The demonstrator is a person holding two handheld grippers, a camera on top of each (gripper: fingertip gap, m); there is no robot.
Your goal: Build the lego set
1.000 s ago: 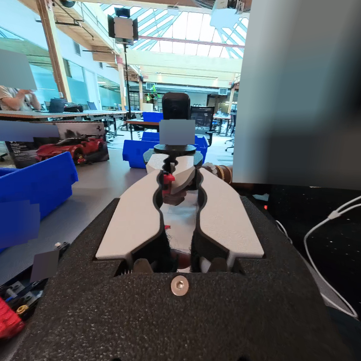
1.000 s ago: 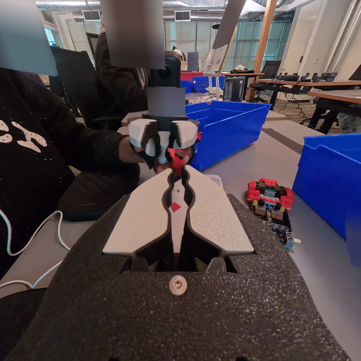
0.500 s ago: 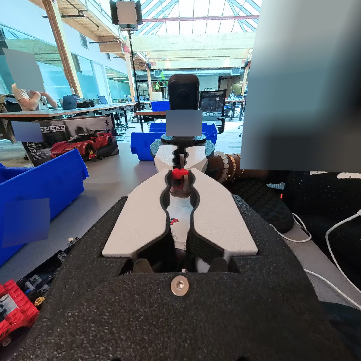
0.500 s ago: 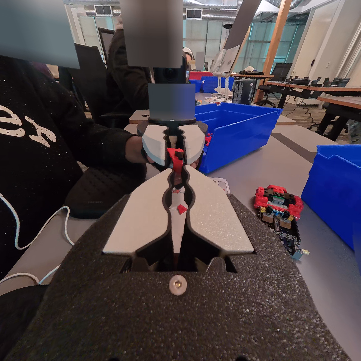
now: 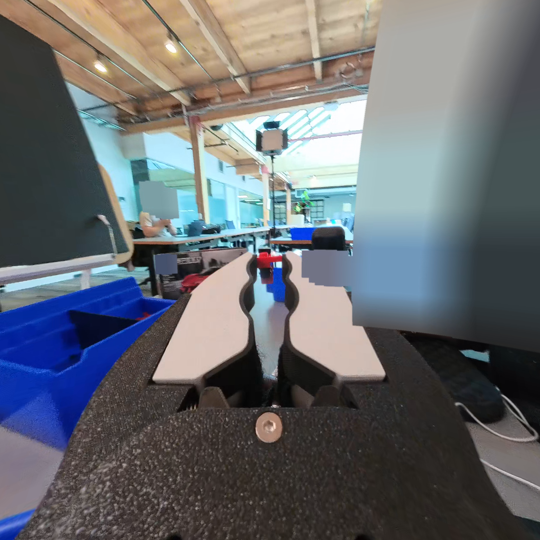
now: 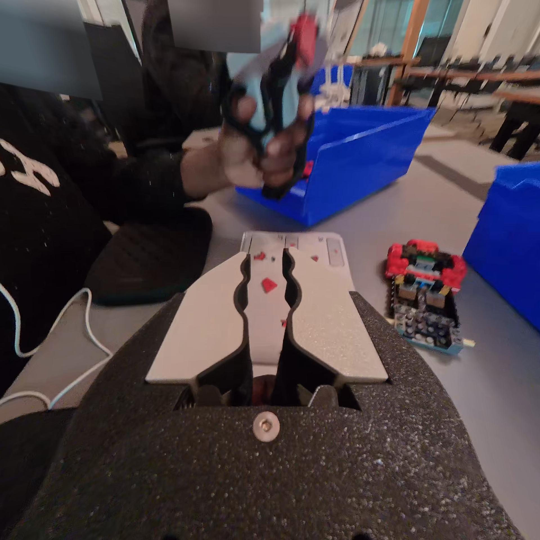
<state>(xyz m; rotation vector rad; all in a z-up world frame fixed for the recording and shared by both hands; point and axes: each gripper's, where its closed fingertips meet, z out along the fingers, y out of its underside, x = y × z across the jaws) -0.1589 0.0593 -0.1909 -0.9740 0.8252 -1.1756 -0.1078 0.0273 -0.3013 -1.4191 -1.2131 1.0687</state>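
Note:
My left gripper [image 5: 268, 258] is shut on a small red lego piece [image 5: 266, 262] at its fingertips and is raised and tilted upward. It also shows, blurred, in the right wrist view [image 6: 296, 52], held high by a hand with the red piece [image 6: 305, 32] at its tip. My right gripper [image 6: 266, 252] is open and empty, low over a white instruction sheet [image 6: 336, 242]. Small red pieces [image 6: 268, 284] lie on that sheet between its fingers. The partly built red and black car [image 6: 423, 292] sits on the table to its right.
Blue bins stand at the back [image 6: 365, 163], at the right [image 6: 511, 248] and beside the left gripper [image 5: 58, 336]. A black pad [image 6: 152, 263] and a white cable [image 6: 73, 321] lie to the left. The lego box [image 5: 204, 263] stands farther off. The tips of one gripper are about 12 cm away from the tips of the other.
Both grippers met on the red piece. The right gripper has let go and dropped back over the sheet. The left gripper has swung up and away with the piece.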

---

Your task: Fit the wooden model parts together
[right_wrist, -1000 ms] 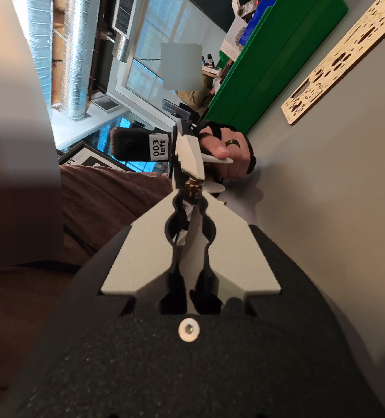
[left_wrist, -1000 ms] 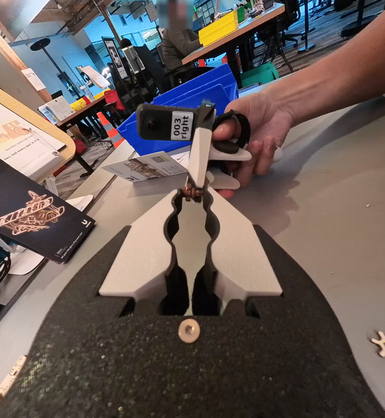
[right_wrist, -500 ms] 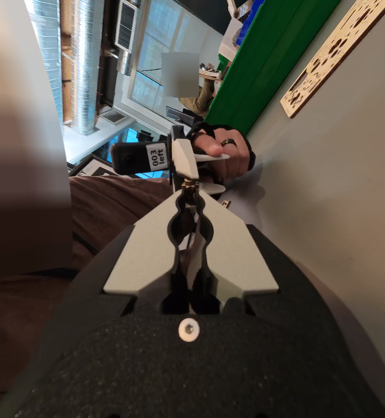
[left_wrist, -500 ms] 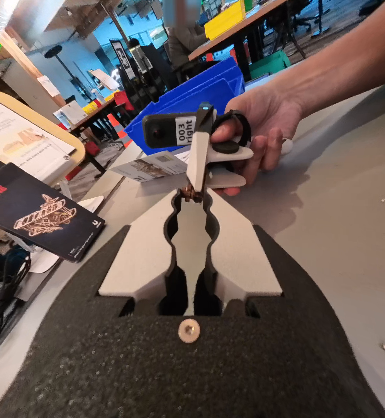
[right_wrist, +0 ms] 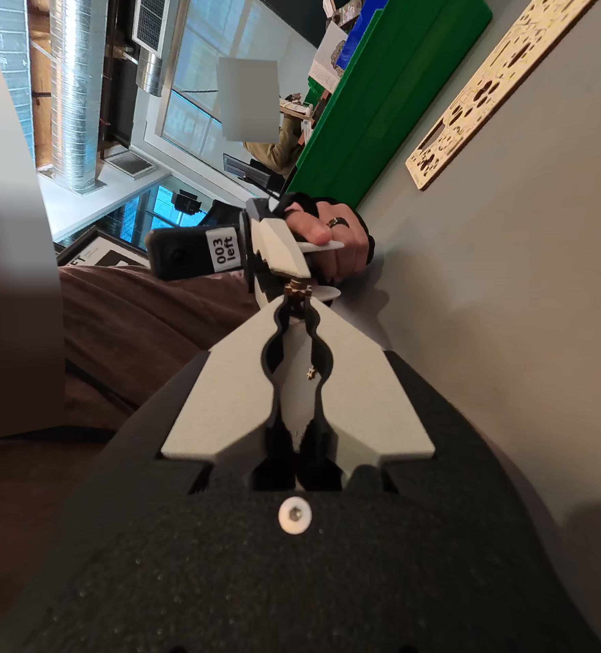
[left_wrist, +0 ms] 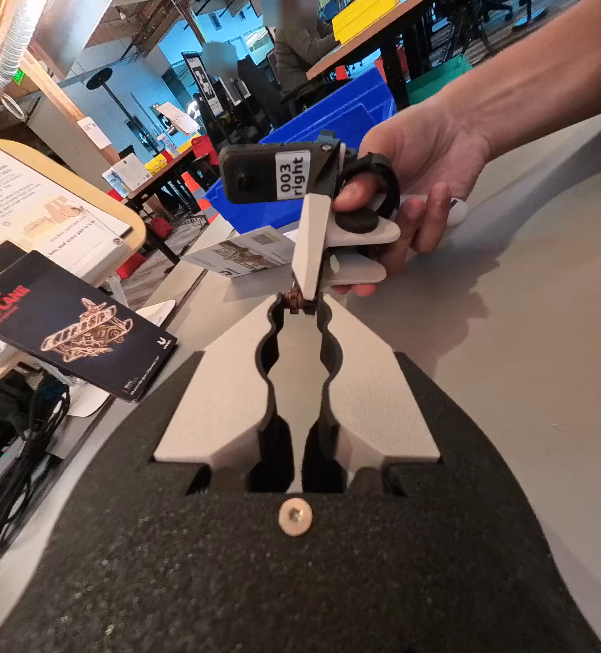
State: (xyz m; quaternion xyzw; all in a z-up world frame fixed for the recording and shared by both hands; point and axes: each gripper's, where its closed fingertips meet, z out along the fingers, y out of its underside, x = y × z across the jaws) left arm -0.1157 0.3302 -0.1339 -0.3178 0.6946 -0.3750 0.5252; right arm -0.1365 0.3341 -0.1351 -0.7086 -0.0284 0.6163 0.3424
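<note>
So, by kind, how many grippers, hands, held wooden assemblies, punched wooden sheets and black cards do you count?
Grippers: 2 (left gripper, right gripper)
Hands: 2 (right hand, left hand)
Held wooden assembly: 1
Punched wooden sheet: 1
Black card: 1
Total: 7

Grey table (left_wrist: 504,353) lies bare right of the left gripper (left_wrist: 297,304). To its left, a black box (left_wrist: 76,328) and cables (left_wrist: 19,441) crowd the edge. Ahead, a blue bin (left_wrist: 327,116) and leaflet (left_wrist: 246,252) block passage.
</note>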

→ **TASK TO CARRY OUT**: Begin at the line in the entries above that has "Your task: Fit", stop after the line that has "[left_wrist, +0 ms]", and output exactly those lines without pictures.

→ **EXERCISE SOLUTION**:
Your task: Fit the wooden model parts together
[right_wrist, -1000 ms] 
[left_wrist, -1000 ms] 
[right_wrist, -500 ms] 
[left_wrist, -500 ms] 
[right_wrist, +0 ms] 
[left_wrist, +0 ms] 

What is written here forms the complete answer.